- _AIM OF THE EXERCISE_
Below are the lines to check; count those holding the string "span" and give only the number.

★ ★ ★

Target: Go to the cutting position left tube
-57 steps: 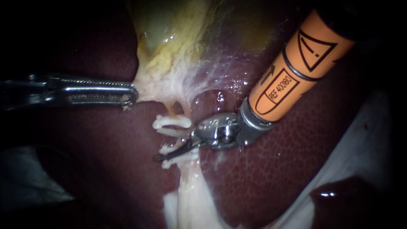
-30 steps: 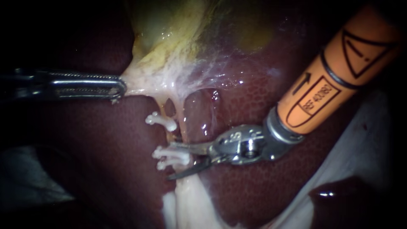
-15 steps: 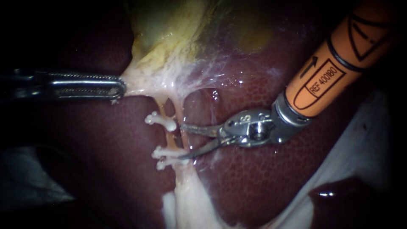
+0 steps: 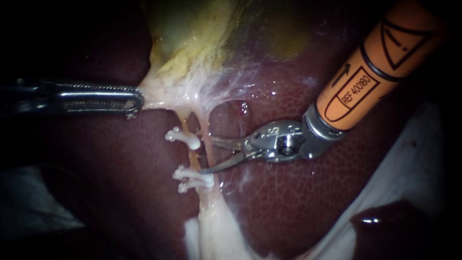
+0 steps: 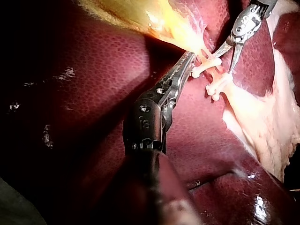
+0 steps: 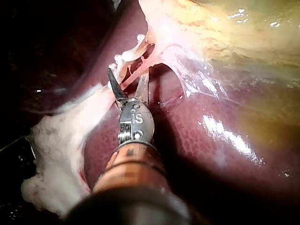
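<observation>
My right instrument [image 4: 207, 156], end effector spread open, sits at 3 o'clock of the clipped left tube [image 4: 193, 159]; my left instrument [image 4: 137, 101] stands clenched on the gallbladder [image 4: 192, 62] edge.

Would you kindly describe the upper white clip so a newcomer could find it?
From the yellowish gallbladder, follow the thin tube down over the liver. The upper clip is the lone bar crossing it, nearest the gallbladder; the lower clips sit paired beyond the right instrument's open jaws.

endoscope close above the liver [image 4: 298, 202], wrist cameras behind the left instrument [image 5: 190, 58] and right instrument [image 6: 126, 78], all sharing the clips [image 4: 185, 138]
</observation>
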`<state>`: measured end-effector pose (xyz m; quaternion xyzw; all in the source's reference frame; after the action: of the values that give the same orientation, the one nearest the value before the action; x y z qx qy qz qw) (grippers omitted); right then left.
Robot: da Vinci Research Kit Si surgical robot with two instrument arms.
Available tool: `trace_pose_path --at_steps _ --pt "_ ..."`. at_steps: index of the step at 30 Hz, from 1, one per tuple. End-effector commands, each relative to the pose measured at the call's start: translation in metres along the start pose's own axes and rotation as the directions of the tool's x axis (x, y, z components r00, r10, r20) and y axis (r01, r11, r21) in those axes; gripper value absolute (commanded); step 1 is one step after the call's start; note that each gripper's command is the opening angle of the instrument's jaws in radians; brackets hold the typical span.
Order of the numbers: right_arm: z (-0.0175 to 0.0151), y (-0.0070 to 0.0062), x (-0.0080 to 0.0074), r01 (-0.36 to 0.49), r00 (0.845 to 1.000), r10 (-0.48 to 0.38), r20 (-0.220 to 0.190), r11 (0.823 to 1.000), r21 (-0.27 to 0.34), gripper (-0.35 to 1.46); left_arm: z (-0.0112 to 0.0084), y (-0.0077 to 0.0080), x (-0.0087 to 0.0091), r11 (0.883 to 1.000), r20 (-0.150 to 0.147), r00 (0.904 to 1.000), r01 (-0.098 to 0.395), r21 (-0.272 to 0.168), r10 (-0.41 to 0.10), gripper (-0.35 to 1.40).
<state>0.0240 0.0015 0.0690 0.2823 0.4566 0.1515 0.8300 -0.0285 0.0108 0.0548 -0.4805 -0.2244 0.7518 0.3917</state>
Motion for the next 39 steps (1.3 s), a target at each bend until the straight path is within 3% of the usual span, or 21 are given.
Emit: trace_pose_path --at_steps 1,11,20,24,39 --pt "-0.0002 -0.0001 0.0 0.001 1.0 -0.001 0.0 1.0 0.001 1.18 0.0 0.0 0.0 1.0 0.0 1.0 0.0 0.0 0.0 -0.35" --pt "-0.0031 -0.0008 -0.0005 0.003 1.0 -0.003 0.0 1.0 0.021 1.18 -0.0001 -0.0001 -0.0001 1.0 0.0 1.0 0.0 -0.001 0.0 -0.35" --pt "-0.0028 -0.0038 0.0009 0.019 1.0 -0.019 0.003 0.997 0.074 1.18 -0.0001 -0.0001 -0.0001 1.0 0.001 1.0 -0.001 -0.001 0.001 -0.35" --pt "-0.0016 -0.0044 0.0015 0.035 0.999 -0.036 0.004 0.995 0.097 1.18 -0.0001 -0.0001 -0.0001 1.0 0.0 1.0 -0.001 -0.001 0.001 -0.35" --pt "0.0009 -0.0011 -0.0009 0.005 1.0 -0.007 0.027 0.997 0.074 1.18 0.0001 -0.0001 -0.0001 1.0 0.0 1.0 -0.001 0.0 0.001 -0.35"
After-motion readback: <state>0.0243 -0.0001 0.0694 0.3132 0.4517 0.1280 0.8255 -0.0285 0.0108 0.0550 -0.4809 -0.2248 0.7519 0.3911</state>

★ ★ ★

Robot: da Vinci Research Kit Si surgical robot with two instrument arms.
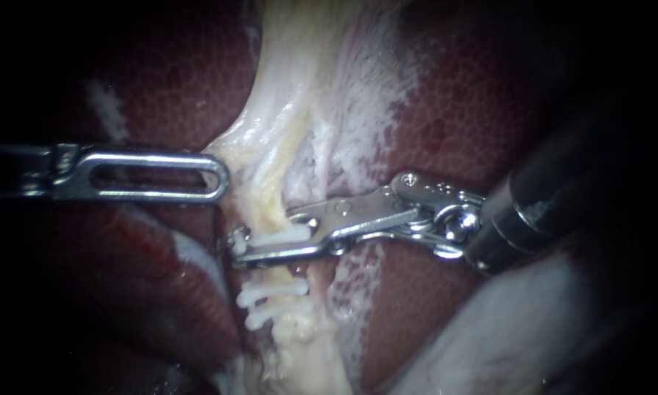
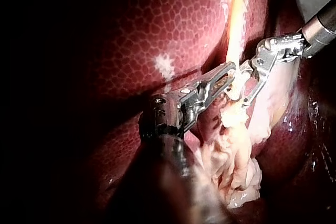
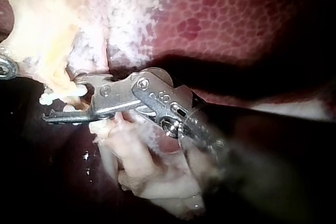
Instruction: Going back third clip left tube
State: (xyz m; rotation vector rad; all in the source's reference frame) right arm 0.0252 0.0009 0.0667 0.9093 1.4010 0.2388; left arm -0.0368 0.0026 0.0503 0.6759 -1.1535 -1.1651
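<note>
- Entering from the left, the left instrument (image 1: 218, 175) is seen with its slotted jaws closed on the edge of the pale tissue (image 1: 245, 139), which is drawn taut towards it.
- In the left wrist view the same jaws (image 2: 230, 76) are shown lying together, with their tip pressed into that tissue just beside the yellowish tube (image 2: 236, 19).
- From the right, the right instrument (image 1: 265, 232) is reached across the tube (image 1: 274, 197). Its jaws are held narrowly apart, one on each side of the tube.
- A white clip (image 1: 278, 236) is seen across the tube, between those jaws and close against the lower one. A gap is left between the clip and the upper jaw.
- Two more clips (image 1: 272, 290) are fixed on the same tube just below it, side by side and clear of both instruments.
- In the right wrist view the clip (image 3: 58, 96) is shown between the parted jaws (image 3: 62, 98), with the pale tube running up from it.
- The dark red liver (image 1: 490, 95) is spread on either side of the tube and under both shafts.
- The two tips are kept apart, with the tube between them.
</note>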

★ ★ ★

- _SOLUTION BELOW_
2